_Task requirements_
Write out again the lines from the line with "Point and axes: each" up to and including the line with "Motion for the", exactly as they stand below, and skip any picture.

_Input data_
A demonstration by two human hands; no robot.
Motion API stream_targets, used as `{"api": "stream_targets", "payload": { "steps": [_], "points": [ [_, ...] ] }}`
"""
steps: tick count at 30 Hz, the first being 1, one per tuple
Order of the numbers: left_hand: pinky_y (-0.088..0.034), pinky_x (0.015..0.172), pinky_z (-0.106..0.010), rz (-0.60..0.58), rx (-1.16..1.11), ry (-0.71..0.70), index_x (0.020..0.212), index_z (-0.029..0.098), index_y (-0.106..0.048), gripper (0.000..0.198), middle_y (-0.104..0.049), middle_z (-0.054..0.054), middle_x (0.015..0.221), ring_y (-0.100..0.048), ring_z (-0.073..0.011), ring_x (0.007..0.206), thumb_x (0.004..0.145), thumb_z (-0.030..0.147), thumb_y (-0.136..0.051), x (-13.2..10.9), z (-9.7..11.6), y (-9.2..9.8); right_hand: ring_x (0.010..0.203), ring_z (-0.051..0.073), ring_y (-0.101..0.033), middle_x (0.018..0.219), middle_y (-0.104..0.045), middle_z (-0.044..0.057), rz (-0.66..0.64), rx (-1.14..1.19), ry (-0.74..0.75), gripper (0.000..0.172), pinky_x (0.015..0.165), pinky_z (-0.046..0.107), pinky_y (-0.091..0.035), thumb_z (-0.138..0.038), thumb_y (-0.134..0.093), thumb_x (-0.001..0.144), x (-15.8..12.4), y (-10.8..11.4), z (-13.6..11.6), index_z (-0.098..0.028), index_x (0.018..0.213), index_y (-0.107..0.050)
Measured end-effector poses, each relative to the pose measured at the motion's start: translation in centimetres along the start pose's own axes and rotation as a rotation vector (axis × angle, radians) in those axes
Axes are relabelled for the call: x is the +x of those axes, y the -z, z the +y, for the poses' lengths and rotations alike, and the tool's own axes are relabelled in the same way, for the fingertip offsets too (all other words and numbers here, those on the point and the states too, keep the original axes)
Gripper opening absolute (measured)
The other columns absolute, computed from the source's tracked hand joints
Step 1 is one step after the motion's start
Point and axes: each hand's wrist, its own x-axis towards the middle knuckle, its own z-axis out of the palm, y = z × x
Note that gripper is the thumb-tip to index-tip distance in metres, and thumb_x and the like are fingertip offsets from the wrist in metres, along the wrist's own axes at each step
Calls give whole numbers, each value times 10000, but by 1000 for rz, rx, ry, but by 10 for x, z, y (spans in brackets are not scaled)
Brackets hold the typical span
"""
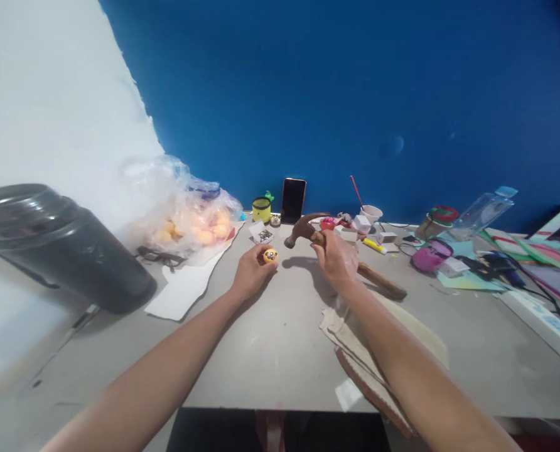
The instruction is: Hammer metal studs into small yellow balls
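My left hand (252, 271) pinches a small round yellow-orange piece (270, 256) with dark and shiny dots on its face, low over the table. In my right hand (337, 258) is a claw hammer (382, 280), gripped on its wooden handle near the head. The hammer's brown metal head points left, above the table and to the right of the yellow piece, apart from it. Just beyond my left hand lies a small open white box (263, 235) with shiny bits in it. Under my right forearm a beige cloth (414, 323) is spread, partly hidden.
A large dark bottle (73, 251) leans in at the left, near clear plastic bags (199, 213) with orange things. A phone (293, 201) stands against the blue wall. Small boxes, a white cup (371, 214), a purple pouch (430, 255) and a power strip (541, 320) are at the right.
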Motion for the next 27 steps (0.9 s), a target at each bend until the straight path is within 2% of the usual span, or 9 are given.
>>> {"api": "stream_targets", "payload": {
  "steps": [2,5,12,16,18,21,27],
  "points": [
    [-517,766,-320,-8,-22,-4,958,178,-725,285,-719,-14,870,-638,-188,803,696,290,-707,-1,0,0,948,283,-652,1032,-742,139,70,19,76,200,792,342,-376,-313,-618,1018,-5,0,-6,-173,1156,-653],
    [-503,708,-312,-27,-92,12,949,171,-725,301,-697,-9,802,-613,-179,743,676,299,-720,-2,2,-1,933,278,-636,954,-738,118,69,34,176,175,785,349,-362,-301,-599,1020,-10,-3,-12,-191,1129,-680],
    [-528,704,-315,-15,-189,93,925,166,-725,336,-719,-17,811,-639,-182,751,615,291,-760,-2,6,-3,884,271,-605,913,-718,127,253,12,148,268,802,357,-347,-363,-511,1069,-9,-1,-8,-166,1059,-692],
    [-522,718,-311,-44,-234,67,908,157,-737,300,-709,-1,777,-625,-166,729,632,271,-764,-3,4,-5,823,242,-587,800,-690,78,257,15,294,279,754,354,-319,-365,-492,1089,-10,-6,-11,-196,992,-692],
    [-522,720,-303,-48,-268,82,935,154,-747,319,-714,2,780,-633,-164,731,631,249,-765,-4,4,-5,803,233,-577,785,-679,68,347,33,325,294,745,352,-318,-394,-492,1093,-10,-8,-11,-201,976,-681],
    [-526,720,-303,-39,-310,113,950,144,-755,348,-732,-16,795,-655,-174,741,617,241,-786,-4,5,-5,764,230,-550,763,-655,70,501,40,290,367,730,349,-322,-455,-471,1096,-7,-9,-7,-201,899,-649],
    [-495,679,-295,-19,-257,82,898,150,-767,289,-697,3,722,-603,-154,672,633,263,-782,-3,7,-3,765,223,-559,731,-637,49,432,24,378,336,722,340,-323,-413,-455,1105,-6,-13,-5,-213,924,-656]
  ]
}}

_Solution for this exercise_
Point and axes: each hand's wrist, its own x-axis towards the middle knuckle, its own z-axis out of the palm, y = z × x
Note that gripper is the thumb-tip to index-tip distance in metres, and thumb_x and the like are fingertip offsets from the wrist in metres, along the wrist's own axes at each step
Calls give whole numbers, each value times 10000, but by 1000 for rz, rx, ry, but by 10 for x, z, y (spans in brackets are not scaled)
Brackets hold the typical span
"""
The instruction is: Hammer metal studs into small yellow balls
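My left hand (252, 271) pinches a small round yellow-orange piece (270, 256) with dark and shiny dots on its face, low over the table. In my right hand (337, 258) is a claw hammer (382, 280), gripped on its wooden handle near the head. The hammer's brown metal head points left, above the table and to the right of the yellow piece, apart from it. Just beyond my left hand lies a small open white box (263, 235) with shiny bits in it. Under my right forearm a beige cloth (414, 323) is spread, partly hidden.
A large dark bottle (73, 251) leans in at the left, near clear plastic bags (199, 213) with orange things. A phone (293, 201) stands against the blue wall. Small boxes, a white cup (371, 214), a purple pouch (430, 255) and a power strip (541, 320) are at the right.
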Motion for the next 27 steps (0.9 s), a target at each bend until the straight path is within 2% of the usual span, or 9 are given.

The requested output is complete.